Meanwhile in the TARDIS
Amy: There have been others travelling with you?
The Doctor: Yeah, sure. Loads of ’em, they’re just friends, y’know, chums, pals, mates, buddies – not mates – forget mates.
Amy: And out of all those friends how many, just out of curiosity, were girls?
The Doctor: Some of them I s’pose…
Doctor Who Season: Two scenes during S31.
Story Number: n/a, though – between 203 and 204; between 206 and 207.
Two scenes that are exclusive to the BBC disc versions (the DVD and Blu-ray) of the Doctor and Amy’s first season…
So why do these scenes exist? The form of them is probably because of the idea of providing some “value added” material to the discs from the BBC.
They fill in the gaps between two sets of adjacent stories in the season – that’s the form of them. As to the “why” of the actual content, Moffat seems to have written them with the potential audience of the discs in mind, which might include a sizeable proportion who don’t already have all the basic Doctor Who “knowledge”.
If the main basic elements of the show (as argued in this review of Victory of the Daleks) are: the Doctor and the Daleks, these the other basic elements are (a) the TARDIS and (b) the Doctor’s companion – and these two scenes are here to fill in a bit of history for both.
The first scene – set between The Eleventh Hour and The Beast Below and actually bridging them so there’s an absolute continuous join between their last and first scenes – when filling the viewer in on the TARDIS also answers a few pertinent questions about its Time Lord pilot, with Amy quizzing the alien Doctor, on whether he’s “a tiny little slug in a human suit, is that why you walk like that?” – “Amy, this is me!” It’s interesting that this kind of question hasn’t come up more often in the programme – actually during The Daleks’ Master Plan the question is posed though, whether the Doctor’s appearance is just a ploy to look human.
The scene ends underscoring the rather eccentric nature of the Eleventh Doctor with him, er, encouraging Amy to enjoy the wonders of space.
The next scene – which is between Flesh and Stone and The Vampires of Venice but more of a coda to the previous episode – is all about “the companion”.
“Aw, typical bloke, straight to fixing his motor” – the Doctor isn’t that interested in Amy’s advances towards him.
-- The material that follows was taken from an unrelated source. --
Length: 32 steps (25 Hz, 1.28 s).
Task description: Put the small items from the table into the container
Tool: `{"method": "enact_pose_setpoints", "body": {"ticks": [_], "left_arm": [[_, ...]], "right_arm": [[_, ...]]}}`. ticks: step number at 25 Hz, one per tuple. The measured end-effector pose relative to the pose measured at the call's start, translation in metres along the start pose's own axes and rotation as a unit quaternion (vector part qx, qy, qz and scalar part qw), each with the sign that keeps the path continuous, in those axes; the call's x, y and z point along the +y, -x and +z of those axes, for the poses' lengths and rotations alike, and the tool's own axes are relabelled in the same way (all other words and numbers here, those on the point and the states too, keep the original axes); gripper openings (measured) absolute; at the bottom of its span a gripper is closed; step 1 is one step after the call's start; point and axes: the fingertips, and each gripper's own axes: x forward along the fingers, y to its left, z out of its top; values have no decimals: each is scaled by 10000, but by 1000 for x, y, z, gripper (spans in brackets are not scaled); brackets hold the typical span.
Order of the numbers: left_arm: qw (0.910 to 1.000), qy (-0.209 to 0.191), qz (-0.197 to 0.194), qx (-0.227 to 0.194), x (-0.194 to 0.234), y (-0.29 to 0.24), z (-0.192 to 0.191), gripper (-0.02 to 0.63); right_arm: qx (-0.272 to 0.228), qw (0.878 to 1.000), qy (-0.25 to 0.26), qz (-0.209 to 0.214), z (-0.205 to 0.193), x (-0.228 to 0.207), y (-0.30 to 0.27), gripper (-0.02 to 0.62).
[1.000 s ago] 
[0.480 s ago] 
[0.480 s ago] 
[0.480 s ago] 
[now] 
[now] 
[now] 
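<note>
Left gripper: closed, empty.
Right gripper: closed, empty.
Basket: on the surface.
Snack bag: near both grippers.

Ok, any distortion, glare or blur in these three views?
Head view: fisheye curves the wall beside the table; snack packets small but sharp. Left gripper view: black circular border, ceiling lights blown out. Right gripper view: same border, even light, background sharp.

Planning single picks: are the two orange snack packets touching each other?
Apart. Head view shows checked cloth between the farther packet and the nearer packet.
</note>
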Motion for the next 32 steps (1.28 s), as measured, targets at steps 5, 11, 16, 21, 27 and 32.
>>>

The scene actually starts the same way as the 2008 Amy Pond was introduced – with a slow camera move from legs and up. He’s not a bloke though, the Doctor protests.
“Then what are you like?”
“Gandalf. A space Gandalf. The little green one in Star Wars“, as he makes a lightsaber noise.
“You really are not. You. Are. A bloke”
There’s an interesting description of this Doctor showing off to all the girls from Amy – which actually fits this Doctor (The Vampires of Venice) in a way it wouldn’t for all of the 11 Doctors.
After all this banter – the reason for the Doctor’s companions (according to number Eleven), it’s to have a unjaded perspective on the TARDIS travels, “after a while, everything is just STUFF” for him. This poignant moment is glided over though as it’s back to Amy quizzing the Doctor.
In the RTD era, a companion finding out she “wasn’t the first” was a major – emotional, dramatic – plot thread of the story School Reunion. Here it’s used for some farcical comedy and some saucy lines from the pen of Moffat.
“And out of all those friends how many, just out of curiosity, were girls?”
“Some of them I s’pose…”
Amy manages to get the TARDIS (or rather manages to get the Doctor to get the TARDIS) to play a recap of the past companions after querying whether the female companions were “hot” – the Doctor has already said it’s “probably, slightly, a little bit over” half of the companions were women. Were they hot?
“Probably not. Maybe one or two”.
The TARDIS shows the Doctor hasn’t exactly been describing the history of Doctor Who accurately as a parade of attractive women fills the TARDIS screen.
So the Doctor protesting he’s just not interested in what Amy was propositioning at the start of the scene doesn’t sound quite so convincing to Amy as she goggles – “Ooh, Gandalf!”, she admonishes.
“Is that a leather bikini?”
Moffat’s Doctor Who doesn’t shy away from pointing up some of the apparent absurdities of the show, and also weaves them into the comedy. The Doctor tries to change the subject by making plans for the next adventure in Venice, with Rory.